Burgard J P, Krause J, Münnich R
Department of Economic and Social Statistics, Trier University, Trier, Germany.
J Appl Stat. 2020 May 14;48(9):1659-1674. doi: 10.1080/02664763.2020.1765323. eCollection 2021.
Hypertension is a highly prevalent cardiovascular disease. It marks a considerable cost factor to many national health systems. Despite its prevalence, regional disease distributions are often unknown and must be estimated from survey data. However, health surveys frequently lack in regional observations due to limited resources. Obtained prevalence estimates suffer from unacceptably large sampling variances and are not reliable. Small area estimation solves this problem by linking auxiliary data from multiple regions in suitable regression models. Typically, either unit- or area-level observations are considered for this purpose. But with respect to hypertension, both levels should be used. Hypertension has characteristic comorbidities and is strongly related to lifestyle features, which are unit-level information. It is also correlated with socioeconomic indicators that are usually measured on the area-level. But the level combination is challenging as it requires multi-level model parameter estimation from small samples. We use a multi-level small area model with level-specific penalization to overcome this issue. Model parameter estimation is performed via stochastic coordinate gradient descent. A jackknife estimator of the mean squared error is presented. The methodology is applied to combine health survey data and administrative records to estimate regional hypertension prevalence in Germany.

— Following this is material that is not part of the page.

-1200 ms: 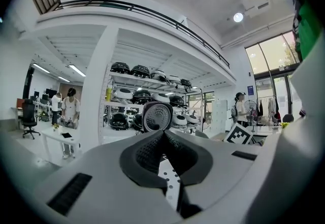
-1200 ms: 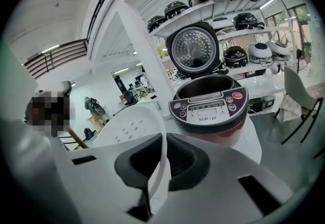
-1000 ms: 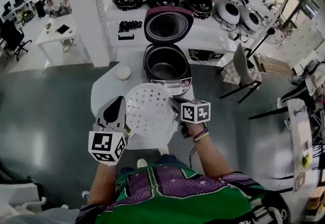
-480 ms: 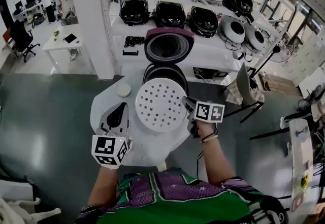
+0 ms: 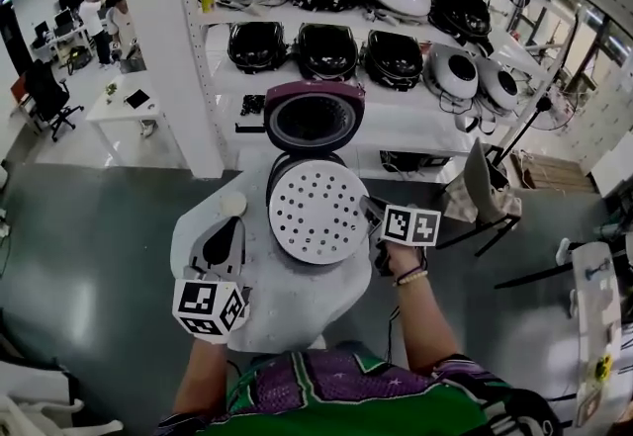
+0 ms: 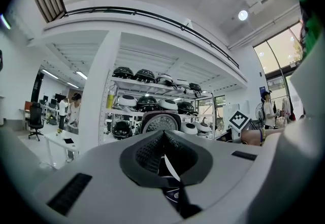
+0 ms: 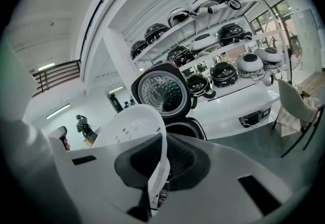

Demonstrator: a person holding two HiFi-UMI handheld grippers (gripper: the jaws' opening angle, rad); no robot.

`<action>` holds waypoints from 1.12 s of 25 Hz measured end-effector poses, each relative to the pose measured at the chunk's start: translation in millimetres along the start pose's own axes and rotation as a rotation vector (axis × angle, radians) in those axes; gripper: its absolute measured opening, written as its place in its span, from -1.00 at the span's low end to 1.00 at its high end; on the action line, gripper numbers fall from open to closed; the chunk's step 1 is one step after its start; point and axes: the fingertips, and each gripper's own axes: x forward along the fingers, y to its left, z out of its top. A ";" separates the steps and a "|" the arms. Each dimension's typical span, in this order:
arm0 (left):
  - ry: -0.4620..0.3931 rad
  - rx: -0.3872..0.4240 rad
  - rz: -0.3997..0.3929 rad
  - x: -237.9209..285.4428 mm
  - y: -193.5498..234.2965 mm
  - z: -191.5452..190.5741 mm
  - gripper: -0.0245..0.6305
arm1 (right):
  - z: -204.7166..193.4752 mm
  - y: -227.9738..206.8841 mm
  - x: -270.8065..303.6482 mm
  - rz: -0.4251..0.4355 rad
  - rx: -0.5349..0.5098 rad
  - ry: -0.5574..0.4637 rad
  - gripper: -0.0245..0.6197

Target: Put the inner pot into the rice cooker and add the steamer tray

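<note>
My right gripper [image 5: 369,212] is shut on the right rim of the white perforated steamer tray [image 5: 318,212] and holds it tilted over the rice cooker's body [image 5: 287,164], hiding most of the cooker. The cooker's purple lid [image 5: 315,118] stands open behind. In the right gripper view the tray [image 7: 133,126] rises to the left of the right gripper [image 7: 161,164], its rim pinched between the pads, with the lid [image 7: 161,88] beyond. My left gripper [image 5: 233,222] is shut and empty over the table, left of the tray. The left gripper [image 6: 163,139] points at the lid [image 6: 162,122].
A small round white table [image 5: 267,301] carries the cooker and a small white disc [image 5: 233,203]. White shelves [image 5: 396,123] with several rice cookers stand behind. A chair [image 5: 485,189] is at the right, desks and people far left.
The right gripper has carried the tray forward and up, from over the table's front to over the cooker. The left gripper has moved forward too, still shut and empty.
</note>
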 end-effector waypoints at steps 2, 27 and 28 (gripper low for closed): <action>-0.002 0.004 0.007 9.4 -2.5 -1.3 -0.86 | 5.7 -10.2 6.3 0.004 -0.004 -0.002 -0.85; 0.044 0.006 0.196 47.8 3.5 -31.2 -0.86 | 17.7 -91.6 146.2 -0.007 -0.029 0.150 -0.85; 0.049 0.005 0.199 48.3 4.1 -33.0 -0.86 | 14.8 -93.8 149.6 -0.014 -0.030 0.163 -0.84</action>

高血压是一种高度流行的心血管疾病。它是许多国家卫生系统的一个重要成本因素。尽管其患病率很高,但区域疾病分布往往未知,必须从调查数据中进行估计。然而,由于资源有限,健康调查经常缺乏区域观测数据。所获得的患病率估计值存在不可接受的大抽样方差,不可靠。小区域估计通过在合适的回归模型中链接来自多个区域的辅助数据来解决这个问题。通常,为此目的会考虑单位或区域层面的观测数据。但对于高血压而言,两个层面的数据都应使用。高血压具有特征性的合并症,并且与生活方式特征密切相关,这些都是单位层面的信息。它还与通常在区域层面测量的社会经济指标相关。但这种层面的组合具有挑战性,因为它需要从小样本中进行多层次模型参数估计。我们使用具有特定层面惩罚的多层次小区域模型来克服这个问题。模型参数估计通过随机坐标梯度下降进行。提出了均方误差的刀切估计量。该方法被应用于结合健康调查数据和行政记录来估计德国的区域高血压患病率。